**Task requirements**
Set down the data below exactly; pictures stay out.

**Dataset excerpt**
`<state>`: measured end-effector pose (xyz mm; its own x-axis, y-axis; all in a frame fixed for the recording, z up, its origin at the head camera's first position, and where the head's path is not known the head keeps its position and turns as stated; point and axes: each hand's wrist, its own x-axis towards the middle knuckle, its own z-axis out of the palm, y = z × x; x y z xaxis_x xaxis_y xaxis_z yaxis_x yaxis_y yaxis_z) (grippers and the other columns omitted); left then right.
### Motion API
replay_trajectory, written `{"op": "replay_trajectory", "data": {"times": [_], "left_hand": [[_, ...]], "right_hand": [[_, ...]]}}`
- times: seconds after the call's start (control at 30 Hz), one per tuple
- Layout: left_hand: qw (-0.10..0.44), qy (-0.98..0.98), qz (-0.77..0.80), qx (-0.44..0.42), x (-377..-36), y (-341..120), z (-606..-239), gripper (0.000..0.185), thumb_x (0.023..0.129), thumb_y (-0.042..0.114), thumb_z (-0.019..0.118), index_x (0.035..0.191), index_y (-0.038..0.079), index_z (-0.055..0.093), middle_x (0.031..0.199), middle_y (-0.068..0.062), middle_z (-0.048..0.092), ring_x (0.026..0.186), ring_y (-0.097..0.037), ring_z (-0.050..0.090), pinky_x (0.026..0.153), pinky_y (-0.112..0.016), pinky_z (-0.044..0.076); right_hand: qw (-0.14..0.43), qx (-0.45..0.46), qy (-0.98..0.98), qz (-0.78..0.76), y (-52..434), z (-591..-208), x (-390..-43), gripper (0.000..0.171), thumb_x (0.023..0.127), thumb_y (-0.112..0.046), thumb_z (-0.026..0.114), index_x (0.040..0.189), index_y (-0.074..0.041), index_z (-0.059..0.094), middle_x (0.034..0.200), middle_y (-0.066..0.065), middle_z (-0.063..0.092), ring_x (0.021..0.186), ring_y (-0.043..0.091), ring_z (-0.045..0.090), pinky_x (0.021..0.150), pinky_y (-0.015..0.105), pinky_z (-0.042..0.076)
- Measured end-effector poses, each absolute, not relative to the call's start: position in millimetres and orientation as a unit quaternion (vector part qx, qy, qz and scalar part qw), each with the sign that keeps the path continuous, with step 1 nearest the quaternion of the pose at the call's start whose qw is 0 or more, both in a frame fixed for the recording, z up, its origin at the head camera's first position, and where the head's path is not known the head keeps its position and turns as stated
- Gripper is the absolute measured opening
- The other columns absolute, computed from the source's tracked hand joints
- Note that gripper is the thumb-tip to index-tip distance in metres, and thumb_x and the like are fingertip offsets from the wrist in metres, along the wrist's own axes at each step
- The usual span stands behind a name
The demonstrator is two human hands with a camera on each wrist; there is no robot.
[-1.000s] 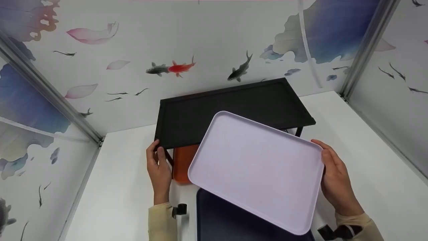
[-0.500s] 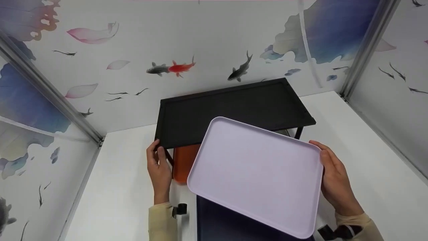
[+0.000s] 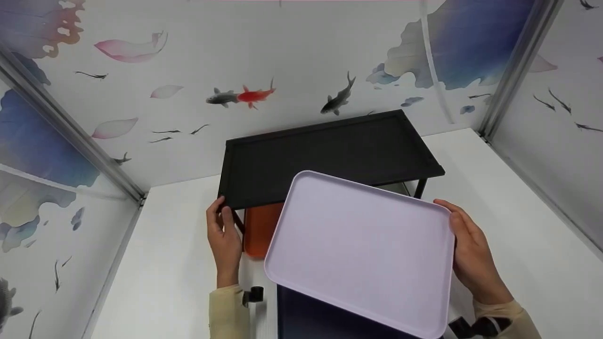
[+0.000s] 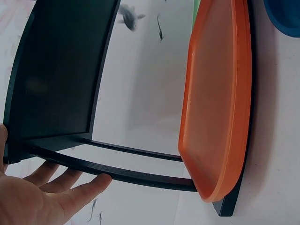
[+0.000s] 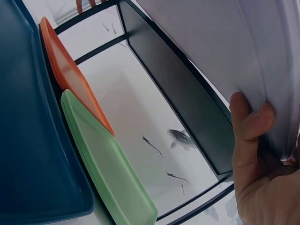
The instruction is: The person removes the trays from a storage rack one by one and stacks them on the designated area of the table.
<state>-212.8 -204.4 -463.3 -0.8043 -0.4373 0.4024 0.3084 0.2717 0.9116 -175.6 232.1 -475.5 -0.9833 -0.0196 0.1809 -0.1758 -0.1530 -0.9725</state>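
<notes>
Head view: right hand (image 3: 473, 256) grips lilac tray (image 3: 362, 249) edge, above rack (image 3: 325, 155).

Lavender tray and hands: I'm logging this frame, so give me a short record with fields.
held item: lavender tray, tilted, above the dark blue tray
right hand: right hand grips the tray's right edge
left hand: left hand on the black shelf front-left corner
under shelf: orange tray and green tray side by side
surface: white table

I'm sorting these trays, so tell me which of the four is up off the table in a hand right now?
The pale lilac tray, gripped at its edge by the right hand. The orange, green and dark blue trays lie below it.
</notes>
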Motion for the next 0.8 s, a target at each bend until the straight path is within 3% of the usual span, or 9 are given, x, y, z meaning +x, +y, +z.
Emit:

**Answer to the exercise**
`<state>`: measured end-effector pose (xyz mm; its own x-axis, y-axis; all in a frame fixed for the recording, z up, its origin at the head camera's first position, and where the head's path is not known the head keeps its position and turns as stated; point and axes: each hand's wrist, its own x-axis towards the middle knuckle, its own z-axis out of the palm, y = z × x; x y z xaxis_x xaxis_y xaxis_z yaxis_x yaxis_y yaxis_z) (grippers and the other columns omitted); left then right.
### Motion API
replay_trajectory, written `{"op": "replay_trajectory", "data": {"times": [_], "left_hand": [[_, ...]], "right_hand": [[_, ...]]}}`
- times: seconds after the call's start (control at 30 Hz), one per tuple
- Layout: left_hand: qw (-0.10..0.44), qy (-0.98..0.98), qz (-0.77..0.80), qx (-0.44..0.42), x (-377..-36), y (-341..120), z (-606..-239), gripper (0.000..0.185), thumb_x (0.023..0.129), thumb_y (-0.042..0.114), thumb_z (-0.019..0.118), index_x (0.035..0.191), index_y (-0.038..0.079), index_z (-0.055..0.093), middle_x (0.031..0.199), middle_y (-0.068..0.062), middle_z (-0.048..0.092), ring_x (0.026..0.186), ring_y (-0.097..0.037), ring_z (-0.050..0.090), pinky_x (0.026..0.153), pinky_y (-0.112..0.016), pinky_z (-0.044..0.076); right_hand: qw (-0.14..0.43), qx (-0.45..0.46), qy (-0.98..0.98), qz (-0.78..0.76), y (-52..434), z (-591..-208), x (-390..-43), gripper (0.000..0.171), thumb_x (0.023..0.127), thumb_y (-0.112..0.046), thumb_z (-0.026..0.114), index_x (0.040..0.189), index_y (-0.074..0.041), index_z (-0.059..0.094), middle_x (0.034..0.200), middle_y (-0.066..0.065), middle_z (-0.063..0.092), ring_x (0.021..0.186), ring_y (-0.043..0.091), ring_z (-0.045..0.090), pinky_x (0.021..0.150), pinky_y (-0.015..0.105), pinky_z (-0.042..0.076)
- Measured end-effector poses, each absolute, not relative to the call's start: position in millimetres and orientation as a unit quaternion (vector part qx, qy, qz and scalar part qw), each with the sign that keeps the path continuous, with step 1 nearest the quaternion of the pose at the call's start whose qw is 0 or more, both in a frame fixed for the recording, z up, its origin at the head camera's first position, and where the head's path is not known the head keeps its position and turns as stated
- Gripper is the absolute measured opening
- The other columns absolute, computed from the source's tracked hand joints
- Note that gripper is the thumb-tip to index-tip distance in metres, and thumb_x and the like are fingertip offsets from the wrist in metres, along the wrist's own axes at each step
- The usual span stands behind a name
The demonstrator is two human hands with a camera on each wrist; there is no robot.
[-1.000s] 
[-0.500s] 
[+0.000s] 
[+0.000s] 
[+0.000s] 
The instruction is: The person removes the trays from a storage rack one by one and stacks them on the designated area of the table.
<state>-212.8 -204.4 -463.3 -0.8043 -0.4373 0.4024 0.3084 0.2717 0.9116 -175.6 232.1 -475.5 -0.9833 -0.0196 0.1809 -0.1758 -0.1530 -0.9725</state>
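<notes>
Head view: right hand (image 3: 473, 256) grips lilac tray (image 3: 362, 249) edge, above rack (image 3: 325, 155).

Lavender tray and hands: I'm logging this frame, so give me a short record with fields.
held item: lavender tray, tilted, above the dark blue tray
right hand: right hand grips the tray's right edge
left hand: left hand on the black shelf front-left corner
under shelf: orange tray and green tray side by side
surface: white table

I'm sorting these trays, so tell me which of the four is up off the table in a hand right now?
The pale lilac tray, gripped at its edge by the right hand. The orange, green and dark blue trays lie below it.
</notes>
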Motion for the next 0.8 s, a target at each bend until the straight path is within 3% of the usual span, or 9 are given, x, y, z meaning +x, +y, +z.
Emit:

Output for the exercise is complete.